Maybe Dick Pound should be the first to begin following and enforcing the rules within his beloved WADA. Why are there so many leaks of information? And why no repercussions for the labs/individuals doing the leaking? I'm all for cleaning up the sport, but Pound needs to get his own house in order before shooting his mouth off. His approach is as distasteful as doping.

I think Dick Pound cares more about the propagation of the WADA than anything else.

Dave

mohair_chair
09-12-2006, 07:09 AM
Jones' B sample was frozen, so if it is true that the EPO degradation process is stopped, we must conclude that there was no EPO present. This leads to the next conclusion, which is that the EPO test is seriously flawed. It has shown false positives before, and now it has done so again.

Dwayne Barry
09-12-2006, 08:00 AM
which is that the EPO test is seriously flawed. It has shown false positives before, and now it has done so again.

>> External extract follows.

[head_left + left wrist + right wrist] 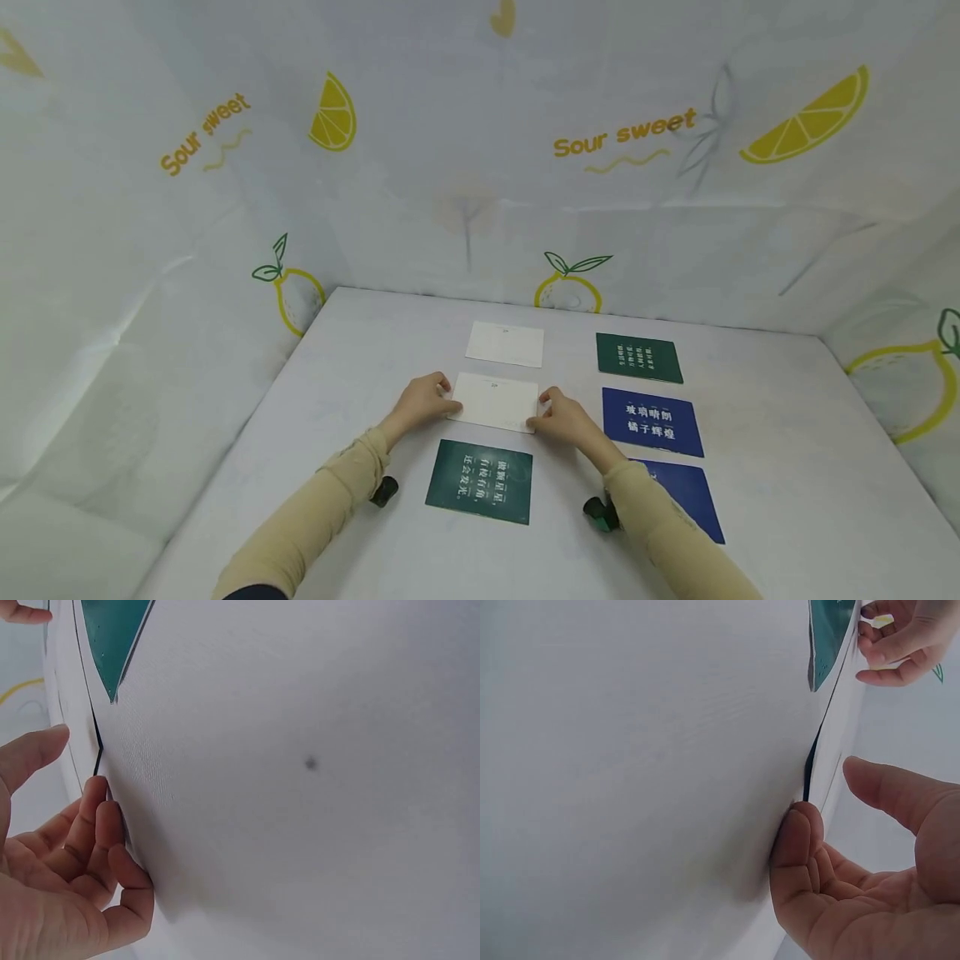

Like I said above given the nature of the process to isolate the proteins and the way a positive isn't surprising at all that the same sample would be positive and negative if the person was doping in a manner designed to the beat the test. The only way this would be surprising is that the test was so highly reproducible that the A and B always gave the same vaules, which given it's nature seems highly unlikely or that the person's A sample was "very" positive.

Magsdad
09-12-2006, 01:49 PM
In an adversarial system such as exists in the UK and USA, a lawyers job is not to get at the truth it's to use the evidence to best support his/her case.

That's my point. Regardless of whether his intentions are noble or not, what he is saying is providing support for the defense team and may end up costing him in the courtroom. He seems very concerned about WADA's viability, but all it takes is one lawyer who is halfway savvy in using words to destroy that.

He could have said something to the effect of: "We will continue to look at all facets of the testing procedure to ensure the protection of the integrity of professional sports." Yeah, its PC, but it doesn't corner his organization , which it seems that he is beginning to do.